Why Silicon Valley tech giants now invest fortunes in real estate business

Why Silicon Valley tech giants now invest fortunes in real estate business

The burgeoning Silicon Valley industry attracts more and more businesses and workers, but homelessness is creating a lot of tensions and making clear how the gap between rich and poor grows in the world's first economy Credit: Shutterstock

History professor Leon Sultan grew up in a
San Francisco that working-class families remember as their home. That place, for the most part, has disappeared.

The city is now the center of the thriving tech industry in the United States and
It records one of the highest housing costs in the entire country. Owning a home is increasingly difficult:
to the lack of houses joins the increase of the newly fortified fortunes.

Sultan currently lives in a one-bedroom apartment under a stabilized income scheme. He shares it with his wife, who also works in education, and his four-year-old son. When in a few weeks they move to a larger place, the cost of their rent will almost double.

"I was born here in 1978. Then, a family with two salaries could buy a house," he says. "Right now the only way to buy one, if you are a normal person, is to have some kind of help." "I feel fortunate not to have been expelled yet," he says.

"Unsustainable" situation

Sultan, and many others, attribute this housing crisis to
rise of technology companies from the area of ​​the Baha of San Francisco, which has created great inequalities in society.

The influx of workers and money to San Francisco created a real estate problemThe influx of workers and money to San Francisco created a real estate problem Credit: Shutterstock

The growing discomfort of the community is reflected in the requests for new taxes directed at technology companies. But also in small things, such as the position against the groups that transport workers to
Silicon Valley, where many of these companies have their headquarters.

For years, tech giants have responded without accepting their responsibility to those who criticize them, but they begin to see signs of change.

One of them is that in June, Google said it will allocate US $ 1 billion to
housing problem, the same amount that Facebook promised.

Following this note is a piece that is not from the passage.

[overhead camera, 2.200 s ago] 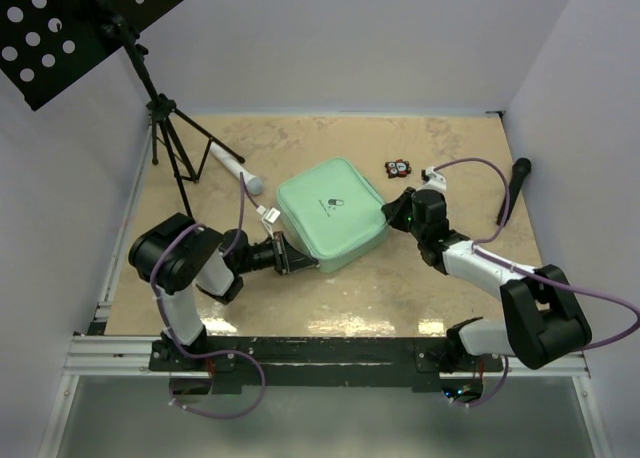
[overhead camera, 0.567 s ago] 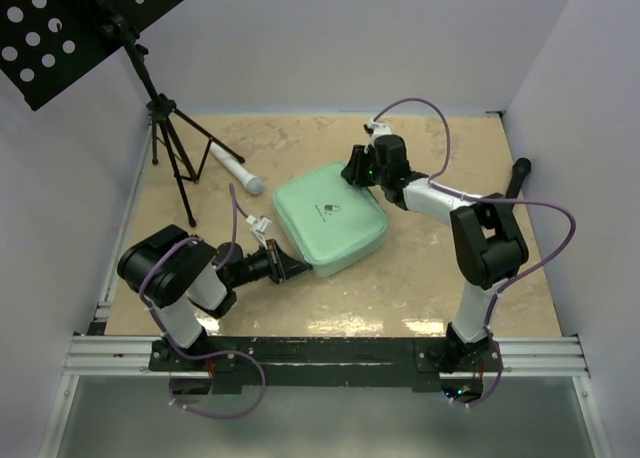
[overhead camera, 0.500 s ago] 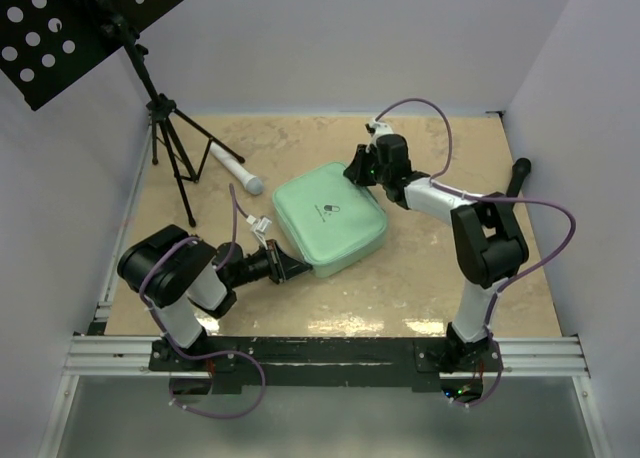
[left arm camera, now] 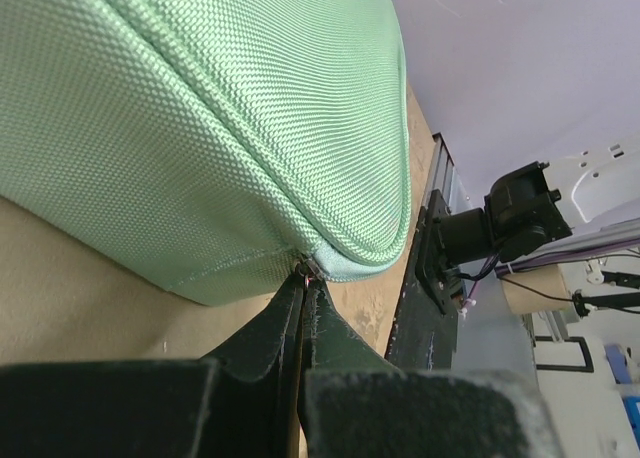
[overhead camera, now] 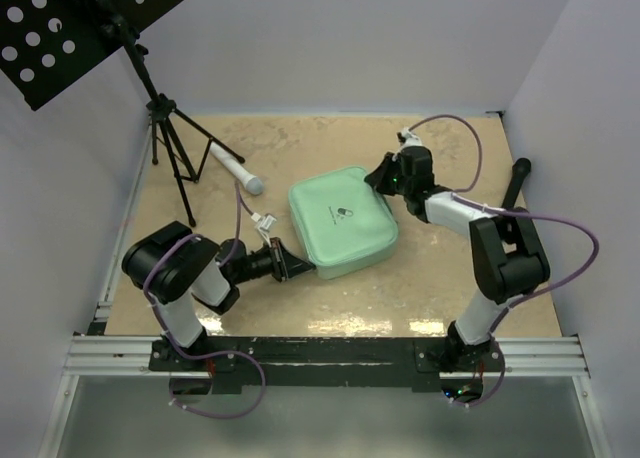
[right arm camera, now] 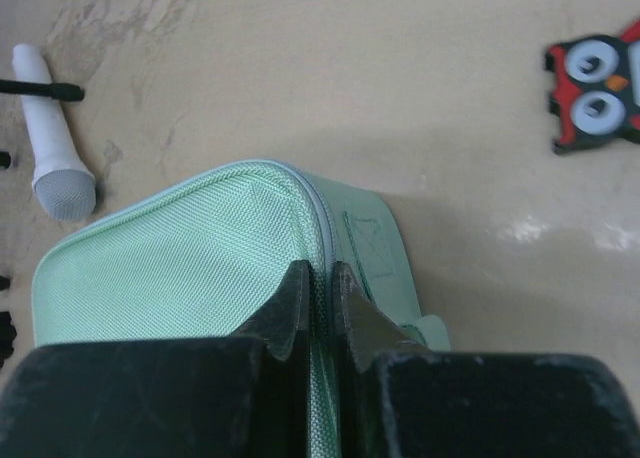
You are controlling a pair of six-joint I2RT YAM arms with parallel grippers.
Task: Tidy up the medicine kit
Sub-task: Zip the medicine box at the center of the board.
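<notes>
Mint-green medicine kit (overhead camera: 342, 225), and we've got the left gripper (left arm camera: 303, 278) pinched shut at its near-corner seam, the right gripper (right arm camera: 318, 273) clamped on its far-corner zip ridge.

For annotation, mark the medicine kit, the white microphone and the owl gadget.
medicine kit (overhead camera: 343, 221): top external view, middle of its mint-green lid.
white microphone (overhead camera: 231, 163): top external view, middle of its white handle.
owl gadget (right arm camera: 590, 83): right wrist view, on its face between the eyes.

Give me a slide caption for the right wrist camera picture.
Right claw closed on the zip seam at a corner of the medicine kit.
</notes>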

Apple for its part raised the commitment by committing to dedicate US $ 2,500 million.

"We know that what is happening is unsustainable," said Tim Cook, Apple's CEO, in revealing his company's plans.

Those decisions followed a wave of small donations and company activities such as Cisco and Microsoft, which said they would invest $ 500 million in homes in their home state of Washington.

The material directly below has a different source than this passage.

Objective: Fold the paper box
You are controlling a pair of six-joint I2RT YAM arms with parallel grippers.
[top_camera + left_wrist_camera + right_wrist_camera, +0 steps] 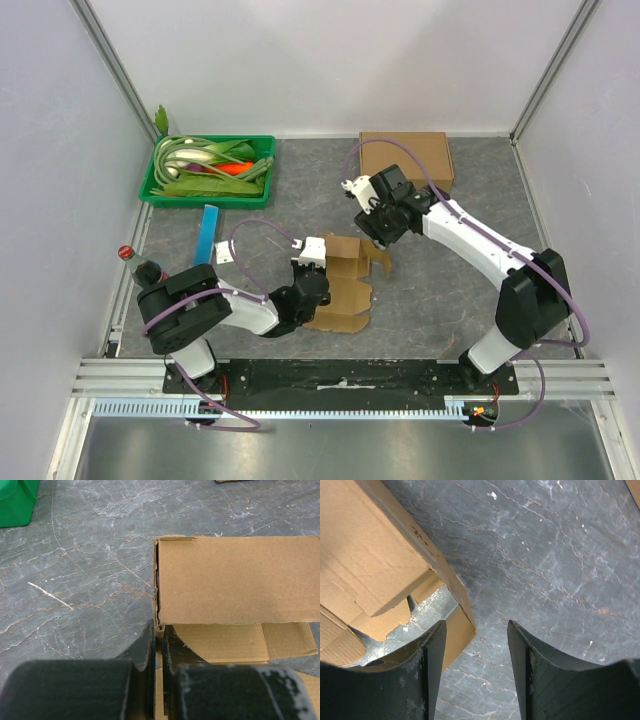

These commitments represent a "type of recognition by the technology industry that they are in part responsible for the housing affordability crisis," says Jeffrey Buchanan of Silicon Valley Rising.

An average rental in San Francisco is around 3200 dollars per monthAn average rental in San Francisco is around 3200 dollars a month Credit: Shutterstock

Buchanan has pressured tech giants on the subject for years. "I hope that there will be a change of mentality in the industry. The old way of doing things does not work."

Rising prices

As the technology industry has grown, housing and rental prices in the area of ​​the Baha have doubled in the last decade, becoming in many respects the highest in the United States.

Last month, the San Francisco Real Estate Agents Association said that the average price of a home in the city had reached $ 1.4 million. He
Average rent exceeds US $ 3200 per month, according to Moody's Analytics-Reis analysis firm.

Salaries in the area have also increased, but not as fast as housing costs. A family needs to earn US $ 126,800 a year to be able to rent a normal two-bedroom property in San Francisco without spending more than 30% of their income, the percentage they considered as a breakeven point.